#### How to complete this task:
Repeat the data that follows, word for word, without the images.

________________

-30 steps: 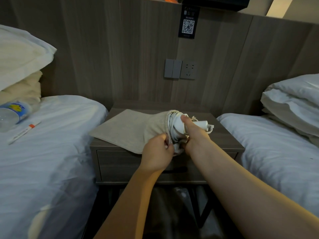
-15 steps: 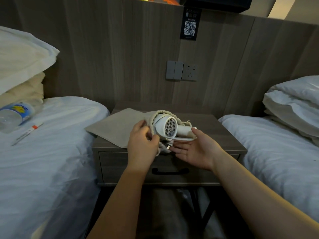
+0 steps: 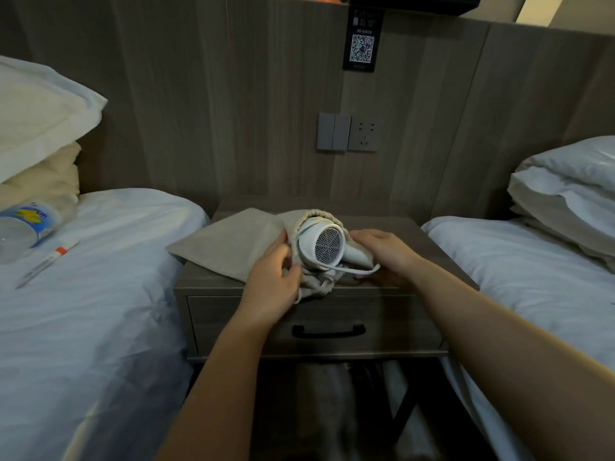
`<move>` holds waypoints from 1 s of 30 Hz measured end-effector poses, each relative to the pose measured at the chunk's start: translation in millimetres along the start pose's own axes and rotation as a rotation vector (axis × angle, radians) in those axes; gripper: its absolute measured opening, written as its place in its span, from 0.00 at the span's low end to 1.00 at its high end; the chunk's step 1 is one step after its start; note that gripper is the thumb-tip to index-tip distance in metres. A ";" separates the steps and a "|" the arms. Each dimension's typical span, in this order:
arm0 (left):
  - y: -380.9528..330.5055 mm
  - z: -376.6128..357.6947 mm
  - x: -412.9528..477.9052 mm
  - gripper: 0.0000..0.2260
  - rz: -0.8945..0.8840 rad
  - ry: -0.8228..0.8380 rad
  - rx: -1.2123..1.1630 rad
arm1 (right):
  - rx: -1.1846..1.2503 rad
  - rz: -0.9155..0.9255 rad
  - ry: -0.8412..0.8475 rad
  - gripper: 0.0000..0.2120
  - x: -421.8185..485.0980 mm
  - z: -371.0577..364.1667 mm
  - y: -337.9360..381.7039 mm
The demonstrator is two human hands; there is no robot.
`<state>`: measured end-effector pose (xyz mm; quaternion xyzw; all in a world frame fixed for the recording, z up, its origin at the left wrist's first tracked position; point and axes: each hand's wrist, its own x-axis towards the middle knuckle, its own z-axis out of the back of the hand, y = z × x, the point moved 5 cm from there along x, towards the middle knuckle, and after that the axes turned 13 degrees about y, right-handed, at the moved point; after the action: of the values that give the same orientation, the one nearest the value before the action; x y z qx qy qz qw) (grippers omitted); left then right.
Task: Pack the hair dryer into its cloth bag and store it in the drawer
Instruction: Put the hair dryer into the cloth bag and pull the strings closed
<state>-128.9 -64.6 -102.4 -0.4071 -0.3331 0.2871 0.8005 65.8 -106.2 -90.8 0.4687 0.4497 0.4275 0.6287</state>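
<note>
A white hair dryer (image 3: 321,244) lies on the nightstand (image 3: 426,241), its mesh rear end facing me, partly inside the mouth of a beige cloth bag (image 3: 233,241). The bag's flat body stretches left across the top. My left hand (image 3: 273,277) pinches the bag's gathered rim at the dryer's left side. My right hand (image 3: 382,251) curls over the dryer's handle on the right; a white cord loop runs beneath it. The drawer (image 3: 319,324), with a black handle (image 3: 327,330), is closed below.
White beds flank the nightstand (image 3: 100,294) (image 3: 532,277), with pillows at both heads. A plastic bottle (image 3: 25,227) and a pen (image 3: 50,261) lie on the left bed. A switch and socket (image 3: 347,132) sit on the wooden wall panel.
The dryer has turned so its mesh end faces me and has slid deeper into the bag's mouth. My right hand went from under the handle to over it.
</note>
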 end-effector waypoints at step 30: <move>-0.3 -0.7 0.8 0.08 0.040 -0.022 0.053 | -0.852 0.267 -0.015 0.37 -19.8 -15.2 35.2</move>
<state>-127.8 -64.5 -102.2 -0.3894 -0.3259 0.3163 0.8013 42.5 -115.2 -55.6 0.2251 0.1644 0.6485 0.7084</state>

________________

#### Response:
-30 steps: 
-15 steps: 
+0 steps: 
`<move>` holds waypoints from 1 s of 30 Hz measured end-effector poses, each relative to the pose measured at the chunk's start: translation in millimetres along the start pose's own axes and rotation as a rotation vector (axis × angle, radians) in those axes; gripper: its absolute measured opening, written as its place in its span, from 0.00 at the span's low end to 1.00 at its high end; the chunk's step 1 is one step after its start; note that gripper is the thumb-tip to index-tip distance in metres. A ";" separates the steps and a "|" the arms. Each dimension's typical span, in this order:
arm0 (left):
  - y: -380.9528..330.5055 mm
  - z: -376.6128..357.6947 mm
  - x: -412.9528..477.9052 mm
  - gripper: 0.0000..0.2260
  - rz: -0.8945..0.8840 rad
  - ry: -0.8228..0.8380 rad
  - rx: -1.2123..1.1630 rad
arm1 (right):
  - rx: -1.1846..1.2503 rad
  - rz: -0.9155..0.9255 rad
  - ry: -0.8412..0.8475 rad
  - gripper: 0.0000..0.2120
  - x: -421.8185..485.0980 mm
  - z: -371.0577..364.1667 mm
  - y: -337.9360..381.7039 mm
The demonstrator is two human hands; there is no robot.
`<state>`: measured end-effector pose (xyz mm; quaternion xyzw; all in a world frame fixed for the recording, z up, its origin at the left wrist's first tracked position; point and axes: each hand's wrist, its own x-axis towards the middle knuckle, its own z-axis out of the back of the hand, y = z × x, the point moved 5 cm from there along x, towards the middle knuckle, and after that the axes turned 13 degrees about y, right-handed, at the moved point; after the action: of the values that give the same orientation, the one nearest the value before the action; x y z qx qy qz qw) (grippers omitted); left then right.
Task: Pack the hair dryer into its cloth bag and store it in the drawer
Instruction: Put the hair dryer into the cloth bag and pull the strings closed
<state>-128.9 -64.6 -102.4 -0.4071 -0.3331 0.2871 0.8005 65.8 -106.2 -90.8 0.4687 0.4497 0.4275 0.6287</state>
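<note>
A white hair dryer (image 3: 321,244) lies on the nightstand (image 3: 426,241), its mesh rear end facing me, partly inside the mouth of a beige cloth bag (image 3: 233,241). The bag's flat body stretches left across the top. My left hand (image 3: 273,277) pinches the bag's gathered rim at the dryer's left side. My right hand (image 3: 382,251) curls over the dryer's handle on the right; a white cord loop runs beneath it. The drawer (image 3: 319,324), with a black handle (image 3: 327,330), is closed below.
White beds flank the nightstand (image 3: 100,294) (image 3: 532,277), with pillows at both heads. A plastic bottle (image 3: 25,227) and a pen (image 3: 50,261) lie on the left bed. A switch and socket (image 3: 347,132) sit on the wooden wall panel.
The dryer has turned so its mesh end faces me and has slid deeper into the bag's mouth. My right hand went from under the handle to over it.
</note>
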 end-effector waypoints at step 30: <move>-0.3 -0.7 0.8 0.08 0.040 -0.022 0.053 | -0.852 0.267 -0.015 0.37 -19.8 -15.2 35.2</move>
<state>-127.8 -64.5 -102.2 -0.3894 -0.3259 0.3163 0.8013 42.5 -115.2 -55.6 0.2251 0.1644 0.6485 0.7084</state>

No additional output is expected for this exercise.